§ **Work required**: Please print out every line of the material, unchanged.
[Opening Data provided section]
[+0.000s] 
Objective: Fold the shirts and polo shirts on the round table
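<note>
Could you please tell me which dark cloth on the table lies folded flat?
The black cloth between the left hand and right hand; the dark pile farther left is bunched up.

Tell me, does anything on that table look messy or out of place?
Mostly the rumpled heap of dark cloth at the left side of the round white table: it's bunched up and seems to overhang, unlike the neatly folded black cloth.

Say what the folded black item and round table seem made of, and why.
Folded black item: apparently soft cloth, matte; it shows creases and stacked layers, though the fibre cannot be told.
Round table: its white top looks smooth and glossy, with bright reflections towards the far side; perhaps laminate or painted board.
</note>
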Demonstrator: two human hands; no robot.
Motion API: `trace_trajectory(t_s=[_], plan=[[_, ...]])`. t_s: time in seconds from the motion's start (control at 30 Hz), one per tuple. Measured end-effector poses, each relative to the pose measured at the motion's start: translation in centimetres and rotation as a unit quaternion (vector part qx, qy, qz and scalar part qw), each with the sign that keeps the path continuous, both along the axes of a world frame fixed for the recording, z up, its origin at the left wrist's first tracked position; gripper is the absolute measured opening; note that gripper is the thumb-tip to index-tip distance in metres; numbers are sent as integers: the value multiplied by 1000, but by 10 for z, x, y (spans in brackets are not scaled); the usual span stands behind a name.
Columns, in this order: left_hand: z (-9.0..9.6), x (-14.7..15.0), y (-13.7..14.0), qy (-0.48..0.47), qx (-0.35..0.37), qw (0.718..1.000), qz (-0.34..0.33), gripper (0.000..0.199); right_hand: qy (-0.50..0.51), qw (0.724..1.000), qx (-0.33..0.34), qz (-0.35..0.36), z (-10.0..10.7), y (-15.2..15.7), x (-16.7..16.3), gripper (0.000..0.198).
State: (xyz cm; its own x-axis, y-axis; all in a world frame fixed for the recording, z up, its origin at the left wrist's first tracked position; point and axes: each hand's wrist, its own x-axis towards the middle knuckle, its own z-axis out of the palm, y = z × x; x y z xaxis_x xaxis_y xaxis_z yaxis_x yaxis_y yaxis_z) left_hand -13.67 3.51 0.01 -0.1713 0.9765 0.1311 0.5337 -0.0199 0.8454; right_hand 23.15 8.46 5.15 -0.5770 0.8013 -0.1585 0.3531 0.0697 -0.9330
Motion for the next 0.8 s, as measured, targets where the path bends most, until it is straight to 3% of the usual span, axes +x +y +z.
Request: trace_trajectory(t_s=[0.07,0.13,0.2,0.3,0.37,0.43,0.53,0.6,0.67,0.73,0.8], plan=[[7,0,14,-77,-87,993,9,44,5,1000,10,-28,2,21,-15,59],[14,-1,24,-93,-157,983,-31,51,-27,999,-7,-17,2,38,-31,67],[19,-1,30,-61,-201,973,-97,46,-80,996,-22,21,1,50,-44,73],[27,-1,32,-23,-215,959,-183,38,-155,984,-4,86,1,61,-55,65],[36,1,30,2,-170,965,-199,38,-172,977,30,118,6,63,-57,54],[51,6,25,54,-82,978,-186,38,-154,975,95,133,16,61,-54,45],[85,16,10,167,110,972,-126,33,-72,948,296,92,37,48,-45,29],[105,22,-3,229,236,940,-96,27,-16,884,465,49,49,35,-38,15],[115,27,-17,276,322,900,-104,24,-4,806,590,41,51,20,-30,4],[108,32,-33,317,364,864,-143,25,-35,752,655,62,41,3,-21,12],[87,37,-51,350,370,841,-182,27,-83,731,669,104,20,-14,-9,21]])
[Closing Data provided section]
§ **Output below**:
[+0.000s] 
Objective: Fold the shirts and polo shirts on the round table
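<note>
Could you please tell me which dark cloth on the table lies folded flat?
The black cloth between the left hand and right hand; the dark pile farther left is bunched up.

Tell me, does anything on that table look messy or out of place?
Mostly the rumpled heap of dark cloth at the left side of the round white table: it's bunched up and seems to overhang, unlike the neatly folded black cloth.

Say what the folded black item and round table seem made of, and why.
Folded black item: apparently soft cloth, matte; it shows creases and stacked layers, though the fibre cannot be told.
Round table: its white top looks smooth and glossy, with bright reflections towards the far side; perhaps laminate or painted board.
</note>
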Demonstrator: two human hands; no robot.
Motion API: `trace_trajectory(t_s=[_], plan=[[_, ...]])`. t_s: time in seconds from the motion's start (control at 30 Hz), one per tuple. Measured end-effector poses, each relative to the pose measured at the motion's start: translation in centimetres and rotation as a unit quaternion (vector part qx, qy, qz and scalar part qw), each with the sign that keeps the path continuous, both along the axes of a world frame fixed for the recording, z up, its origin at the left wrist's first tracked position; gripper is the absolute measured opening; note that gripper is the thumb-tip to index-tip distance in metres; numbers are sent as integers: the value multiplied by 1000, but by 10 for z, x, y (spans in brackets are not scaled); the usual span stands behind a name.
Columns, in this order: left_hand: z (-9.0..9.6), x (-14.7..15.0), y (-13.7..14.0), qy (-0.48..0.47), qx (-0.35..0.37), qw (0.718..1.000), qz (-0.34..0.33), gripper (0.000..0.199); right_hand: qy (-0.50..0.51), qw (0.724..1.000), qx (-0.33..0.34), qz (-0.35..0.36), z (-10.0..10.7), y (-15.2..15.7), x (-16.7..16.3), gripper (0.000..0.198).
State: (xyz cm; its own x-axis, y-axis; all in a world frame fixed for the recording, z up, its origin at the left wrist's first tracked position; point and axes: each hand's wrist, its own x-axis towards the middle knuckle, its own z-axis out of the palm, y = z × x; x y z xaxis_x xaxis_y xaxis_z yaxis_x yaxis_y yaxis_z) left_hand -13.67 3.51 0.01 -0.1713 0.9765 0.1311 0.5337 -0.0199 0.8454; right_hand 23.15 8.46 5.15 -0.5770 0.8013 -0.1585 0.3531 0.0697 -0.9330
Motion for the next 0.8 s, as measured, targets where the path bends most, until it is straight to 3% of the usual span, axes +x +y +z.
Request: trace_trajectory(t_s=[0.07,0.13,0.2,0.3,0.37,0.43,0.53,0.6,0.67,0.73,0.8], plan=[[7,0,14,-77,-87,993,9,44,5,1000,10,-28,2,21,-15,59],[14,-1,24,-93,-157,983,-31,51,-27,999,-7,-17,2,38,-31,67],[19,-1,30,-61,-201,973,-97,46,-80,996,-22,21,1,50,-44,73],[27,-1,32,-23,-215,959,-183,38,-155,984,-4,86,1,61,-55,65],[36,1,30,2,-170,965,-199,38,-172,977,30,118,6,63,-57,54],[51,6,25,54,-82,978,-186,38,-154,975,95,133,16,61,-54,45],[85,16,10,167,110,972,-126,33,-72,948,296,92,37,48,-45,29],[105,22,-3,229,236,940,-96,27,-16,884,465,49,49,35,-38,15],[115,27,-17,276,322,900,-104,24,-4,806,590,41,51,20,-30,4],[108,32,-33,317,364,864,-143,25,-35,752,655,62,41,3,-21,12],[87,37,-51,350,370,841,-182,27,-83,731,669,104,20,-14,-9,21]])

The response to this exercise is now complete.